Ntvnews.id, Jakarta - PT BYD Motor Indonesia segera meresmikan fasilitas perakitan kendaraan listrik di Subang, Jawa Barat. Pabrik tersebut dijadwalkan diresmikan pada 3 September 2026 .
Kepastian peresmian disampaikan BYD Indonesia melalui undangan kepada media. Langkah ini menjadi tonggak penting bagi BYD dalam memperkuat basis produksi kendaraan listrik sekaligus memperluas investasinya di Indonesia.
Pabrik BYD berlokasi di kawasan Subang Smartpolitan Industrial Park, Kabupaten Subang, Jawa Barat. Fasilitas ini dibangun dengan nilai investasi mencapai Rp11,7 triliun dan berdiri di atas lahan seluas 126 hektare.
Pabrik tersebut dirancang memiliki kapasitas produksi hingga sekitar 150.000 kendaraan per tahun. BYD juga memastikan pembangunan fasilitas perakitan kendaraan energi baru tersebut telah rampung.
"Sebagai bagian dari komitmen jangka panjang BYD di Indonesia, kami telah menyelesaikan pembangunan fasilitas perakitan kendaraan energi baru di Kabupaten Subang, Jawa Barat, di area seluas 126 hektare," tulis BYD Indonesia dalam undangannya.
Kehadiran pabrik Subang dinilai menjadi langkah strategis untuk mendukung perkembangan industri kendaraan listrik di Tanah Air.
Selain memperkuat ekosistem manufaktur otomotif nasional, fasilitas ini diharapkan membuka lapangan kerja baru dan mendorong pertumbuhan industri lokal.
Baca Juga: BYD M6 DM Sumbang 20 Persen SPK BYD di GIIAS 2026
"Kehadiran fasilitas ini menjadi tonggak bersejarah dalam perjalanan BYD mendukung pengembangan industri kendaraan elektrifikasi, memperkuat ekosistem manufaktur otomotif nasional, membuka peluang bagi penyerapan tenaga kerja baru, serta mengembangkan kesempatan bagi pertumbuhan industri lokal," lanjut BYD.

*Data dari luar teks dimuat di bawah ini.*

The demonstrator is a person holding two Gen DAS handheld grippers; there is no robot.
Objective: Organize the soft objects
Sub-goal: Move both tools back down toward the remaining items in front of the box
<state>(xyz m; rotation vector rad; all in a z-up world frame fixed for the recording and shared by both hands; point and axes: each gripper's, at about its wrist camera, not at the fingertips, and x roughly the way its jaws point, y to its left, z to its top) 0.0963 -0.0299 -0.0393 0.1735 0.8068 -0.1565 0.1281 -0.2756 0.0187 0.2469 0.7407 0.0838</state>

Tak hanya membangun fasilitas produksi, BYD juga terus memperluas jaringan penjualan dan layanan di berbagai wilayah Indonesia. Perusahaan asal China tersebut menyebut kepercayaan konsumen Indonesia terhadap mereknya terus meningkat.
Salah satu indikatornya adalah rencana penyerahan unit kendaraan BYD ke-100 ribu di Indonesia. Pencapaian tersebut menunjukkan pertumbuhan BYD yang cukup pesat di pasar kendaraan listrik nasional.
Berkaitan dengan Aturan TKDN
Beroperasinya pabrik BYD di Subang juga memiliki kaitan erat dengan kebijakan pemerintah mengenai Tingkat Komponen Dalam Negeri (TKDN).
Berdasarkan Perpres Nomor 79 Tahun 2023, kendaraan listrik roda empat atau lebih diwajibkan memenuhi TKDN minimum 40 persen untuk periode 2022-2026. Persentase tersebut meningkat menjadi 60 persen pada 2027-2029 dan mencapai 80 persen mulai 2030.
Dengan meningkatnya persyaratan kandungan lokal, keberadaan fasilitas produksi di dalam negeri menjadi semakin penting bagi produsen kendaraan listrik.
Pabrik BYD di Subang diharapkan tidak hanya membantu perusahaan memenuhi ketentuan TKDN, tetapi juga memperkuat rantai pasok komponen, meningkatkan investasi, menciptakan lapangan kerja, serta mendorong pertumbuhan industri kendaraan listrik Tanah Air.